The Government is said to have told both banks that they will not be held to account too hard over needing to take capital from taxpayers. In fact, the BBC reports that the Treasury has ‘indicated its encouragement’ for Lloyds TSB to buy back all of the £4bn of preference shares being bought by taxpayers as early as 2009.
This would mean that Lloyds would be able to start paying dividends to its shareholders next year rather than in five years time as envisaged in rescue deal. And this is exactly what Lloyds said they were going to do anyway, regardless of the condition Gordon Brown said he had imposed on the bail-out: paying back the state-owned preference shares first. This is simply a face-saver for Brown at the taxpayers expense.
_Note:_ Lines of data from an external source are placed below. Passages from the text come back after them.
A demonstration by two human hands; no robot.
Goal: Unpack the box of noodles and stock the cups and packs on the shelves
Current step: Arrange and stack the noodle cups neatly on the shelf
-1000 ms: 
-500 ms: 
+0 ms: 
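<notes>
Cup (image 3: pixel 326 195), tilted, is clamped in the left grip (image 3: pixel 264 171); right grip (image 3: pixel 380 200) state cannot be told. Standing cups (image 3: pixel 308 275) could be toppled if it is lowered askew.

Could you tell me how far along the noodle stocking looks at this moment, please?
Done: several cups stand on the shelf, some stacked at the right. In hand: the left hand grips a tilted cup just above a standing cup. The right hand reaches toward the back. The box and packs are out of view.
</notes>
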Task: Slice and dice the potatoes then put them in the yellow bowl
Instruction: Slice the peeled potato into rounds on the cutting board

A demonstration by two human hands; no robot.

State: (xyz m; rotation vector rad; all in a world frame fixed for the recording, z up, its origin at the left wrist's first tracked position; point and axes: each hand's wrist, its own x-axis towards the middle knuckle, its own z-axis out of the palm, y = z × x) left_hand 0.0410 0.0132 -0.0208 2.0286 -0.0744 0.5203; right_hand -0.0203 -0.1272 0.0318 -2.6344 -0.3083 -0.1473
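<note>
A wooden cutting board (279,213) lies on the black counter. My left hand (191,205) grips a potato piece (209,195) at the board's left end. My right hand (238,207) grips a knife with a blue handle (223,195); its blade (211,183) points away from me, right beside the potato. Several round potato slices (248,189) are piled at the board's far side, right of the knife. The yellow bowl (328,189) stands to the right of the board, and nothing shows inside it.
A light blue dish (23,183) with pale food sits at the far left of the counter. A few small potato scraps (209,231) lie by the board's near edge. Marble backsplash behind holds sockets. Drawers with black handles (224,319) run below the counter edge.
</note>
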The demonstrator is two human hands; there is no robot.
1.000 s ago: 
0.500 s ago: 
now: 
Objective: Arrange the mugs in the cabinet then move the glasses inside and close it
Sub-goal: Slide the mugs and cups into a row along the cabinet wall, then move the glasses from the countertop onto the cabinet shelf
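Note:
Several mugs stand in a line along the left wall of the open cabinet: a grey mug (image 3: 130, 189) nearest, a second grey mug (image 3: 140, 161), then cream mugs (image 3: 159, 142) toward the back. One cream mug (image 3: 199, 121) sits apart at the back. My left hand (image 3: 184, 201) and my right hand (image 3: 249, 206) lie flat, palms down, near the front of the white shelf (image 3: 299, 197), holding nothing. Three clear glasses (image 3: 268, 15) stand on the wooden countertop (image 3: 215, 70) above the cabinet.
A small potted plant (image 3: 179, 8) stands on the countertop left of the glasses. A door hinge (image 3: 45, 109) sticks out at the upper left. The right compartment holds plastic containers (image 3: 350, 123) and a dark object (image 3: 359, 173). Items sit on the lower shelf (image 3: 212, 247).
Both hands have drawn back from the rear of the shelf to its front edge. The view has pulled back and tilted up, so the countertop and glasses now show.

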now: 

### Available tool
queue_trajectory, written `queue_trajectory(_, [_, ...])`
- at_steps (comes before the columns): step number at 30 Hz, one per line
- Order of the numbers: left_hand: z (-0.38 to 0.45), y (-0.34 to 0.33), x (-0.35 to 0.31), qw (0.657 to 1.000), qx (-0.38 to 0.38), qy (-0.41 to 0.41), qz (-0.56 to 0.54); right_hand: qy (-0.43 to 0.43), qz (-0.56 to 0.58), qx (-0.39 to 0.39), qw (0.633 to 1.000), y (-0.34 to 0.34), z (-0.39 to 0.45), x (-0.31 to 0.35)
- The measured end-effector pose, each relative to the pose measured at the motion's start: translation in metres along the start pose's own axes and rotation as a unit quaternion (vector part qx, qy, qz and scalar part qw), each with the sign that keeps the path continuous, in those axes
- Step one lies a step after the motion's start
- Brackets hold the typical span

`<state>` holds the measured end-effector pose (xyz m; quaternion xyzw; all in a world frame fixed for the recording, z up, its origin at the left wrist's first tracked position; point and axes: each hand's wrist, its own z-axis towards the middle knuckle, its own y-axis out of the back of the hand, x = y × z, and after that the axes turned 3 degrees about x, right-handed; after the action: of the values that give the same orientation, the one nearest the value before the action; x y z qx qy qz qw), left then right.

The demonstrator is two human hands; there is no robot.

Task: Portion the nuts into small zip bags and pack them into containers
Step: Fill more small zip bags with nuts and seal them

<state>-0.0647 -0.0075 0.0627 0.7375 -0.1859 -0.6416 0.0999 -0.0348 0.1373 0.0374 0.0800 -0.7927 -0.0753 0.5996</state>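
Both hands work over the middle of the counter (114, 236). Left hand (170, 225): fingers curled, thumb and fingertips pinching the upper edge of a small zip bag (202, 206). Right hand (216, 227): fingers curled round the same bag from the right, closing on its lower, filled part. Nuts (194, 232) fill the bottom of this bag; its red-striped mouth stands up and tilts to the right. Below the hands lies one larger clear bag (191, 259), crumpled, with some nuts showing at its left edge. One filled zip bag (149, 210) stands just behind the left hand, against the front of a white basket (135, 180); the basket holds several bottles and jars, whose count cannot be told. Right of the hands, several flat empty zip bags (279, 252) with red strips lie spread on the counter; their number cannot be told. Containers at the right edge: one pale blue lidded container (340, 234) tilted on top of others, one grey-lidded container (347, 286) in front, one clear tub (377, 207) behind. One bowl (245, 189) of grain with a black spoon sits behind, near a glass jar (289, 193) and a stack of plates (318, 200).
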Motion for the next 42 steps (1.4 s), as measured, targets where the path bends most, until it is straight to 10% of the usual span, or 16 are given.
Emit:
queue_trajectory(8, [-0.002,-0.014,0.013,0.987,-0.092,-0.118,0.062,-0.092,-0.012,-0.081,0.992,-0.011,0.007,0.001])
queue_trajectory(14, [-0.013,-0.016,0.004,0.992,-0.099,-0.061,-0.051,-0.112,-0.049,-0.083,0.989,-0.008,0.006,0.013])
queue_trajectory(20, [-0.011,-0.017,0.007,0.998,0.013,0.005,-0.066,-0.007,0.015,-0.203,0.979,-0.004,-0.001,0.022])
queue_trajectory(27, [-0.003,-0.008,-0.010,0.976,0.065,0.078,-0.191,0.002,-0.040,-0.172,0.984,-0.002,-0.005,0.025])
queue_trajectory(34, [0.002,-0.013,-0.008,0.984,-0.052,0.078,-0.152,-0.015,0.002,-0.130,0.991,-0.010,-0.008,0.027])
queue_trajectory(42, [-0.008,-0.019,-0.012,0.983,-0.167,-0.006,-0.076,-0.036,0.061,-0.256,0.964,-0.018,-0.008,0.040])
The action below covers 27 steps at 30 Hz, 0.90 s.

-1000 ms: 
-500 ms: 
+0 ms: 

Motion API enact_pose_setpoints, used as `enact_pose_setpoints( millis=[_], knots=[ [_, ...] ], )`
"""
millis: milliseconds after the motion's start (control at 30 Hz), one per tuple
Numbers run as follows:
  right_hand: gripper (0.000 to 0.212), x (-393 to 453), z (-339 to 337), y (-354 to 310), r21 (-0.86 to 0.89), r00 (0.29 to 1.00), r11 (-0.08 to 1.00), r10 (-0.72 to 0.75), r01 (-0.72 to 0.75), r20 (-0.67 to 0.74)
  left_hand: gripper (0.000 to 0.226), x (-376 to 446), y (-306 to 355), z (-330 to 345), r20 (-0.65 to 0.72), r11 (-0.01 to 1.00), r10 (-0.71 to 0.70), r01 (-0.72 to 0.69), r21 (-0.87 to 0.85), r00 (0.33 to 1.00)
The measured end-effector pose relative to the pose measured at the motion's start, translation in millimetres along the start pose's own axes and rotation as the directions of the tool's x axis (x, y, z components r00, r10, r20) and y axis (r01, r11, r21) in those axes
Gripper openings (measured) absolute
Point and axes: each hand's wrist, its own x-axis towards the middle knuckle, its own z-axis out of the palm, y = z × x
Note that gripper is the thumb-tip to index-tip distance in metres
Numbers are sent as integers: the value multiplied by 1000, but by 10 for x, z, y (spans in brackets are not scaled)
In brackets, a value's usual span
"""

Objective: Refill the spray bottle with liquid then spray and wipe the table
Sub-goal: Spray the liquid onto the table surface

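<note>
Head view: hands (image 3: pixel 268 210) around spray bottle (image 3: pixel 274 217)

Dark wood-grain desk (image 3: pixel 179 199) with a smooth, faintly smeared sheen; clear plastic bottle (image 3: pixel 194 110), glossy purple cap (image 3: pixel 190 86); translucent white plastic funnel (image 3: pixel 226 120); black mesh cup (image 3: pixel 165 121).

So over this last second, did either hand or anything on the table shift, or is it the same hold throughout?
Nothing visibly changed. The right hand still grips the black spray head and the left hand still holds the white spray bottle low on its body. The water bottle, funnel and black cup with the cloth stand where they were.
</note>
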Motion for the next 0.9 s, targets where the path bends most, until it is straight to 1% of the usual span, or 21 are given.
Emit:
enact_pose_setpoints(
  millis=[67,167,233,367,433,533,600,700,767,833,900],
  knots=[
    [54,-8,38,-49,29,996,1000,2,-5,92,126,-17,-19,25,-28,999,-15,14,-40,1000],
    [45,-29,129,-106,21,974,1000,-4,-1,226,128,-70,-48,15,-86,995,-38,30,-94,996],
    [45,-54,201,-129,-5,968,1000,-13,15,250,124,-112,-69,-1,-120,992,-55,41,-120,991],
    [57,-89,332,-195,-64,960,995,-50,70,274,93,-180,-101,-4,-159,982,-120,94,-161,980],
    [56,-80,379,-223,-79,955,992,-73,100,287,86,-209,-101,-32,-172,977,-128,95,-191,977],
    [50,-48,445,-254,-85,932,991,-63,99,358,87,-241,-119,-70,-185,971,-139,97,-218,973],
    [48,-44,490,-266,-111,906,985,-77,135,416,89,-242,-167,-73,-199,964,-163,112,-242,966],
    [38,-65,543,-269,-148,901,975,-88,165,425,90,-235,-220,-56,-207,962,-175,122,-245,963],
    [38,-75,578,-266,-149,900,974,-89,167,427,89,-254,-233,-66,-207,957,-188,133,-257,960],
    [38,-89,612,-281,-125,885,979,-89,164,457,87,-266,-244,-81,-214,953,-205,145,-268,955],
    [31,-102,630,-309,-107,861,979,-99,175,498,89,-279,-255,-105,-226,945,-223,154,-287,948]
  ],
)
Lloyds say that the merger will save them £1.5bn a year. Job losses are a major concern in Scotland as in Halifax – and across Argyll, whose economy could hardly be said to be jumping. The Accord and Unite Union s feel that it would be possible to manage the change without resort to redundancies. They take this from the given figure of 16% reduction in costs up to 2011, a timespan allowing a more organic approach to staff downsizing.
The expected losses and write-downs have been emerging. Lloyds’ third quarter profits have been hit by a £270 million write-down on assets hit by world-wide credit problems affecting its wholesale and international division. The first three quarters of this year sees HBOS write-downs and losses on bad debts standing at £5.2bn. This figure is up £2.7bn – by almost double – since the end of June and is unlikely to be the end of this particular story.
While an alternative offer for the bank may yet emerge it is clear that the Government is committed to the Lloyds TSB takeover which is its preferred option. Should a new offer be made and succeed, it will clearly be important that it is based on arrangements which see new management taking the company forward.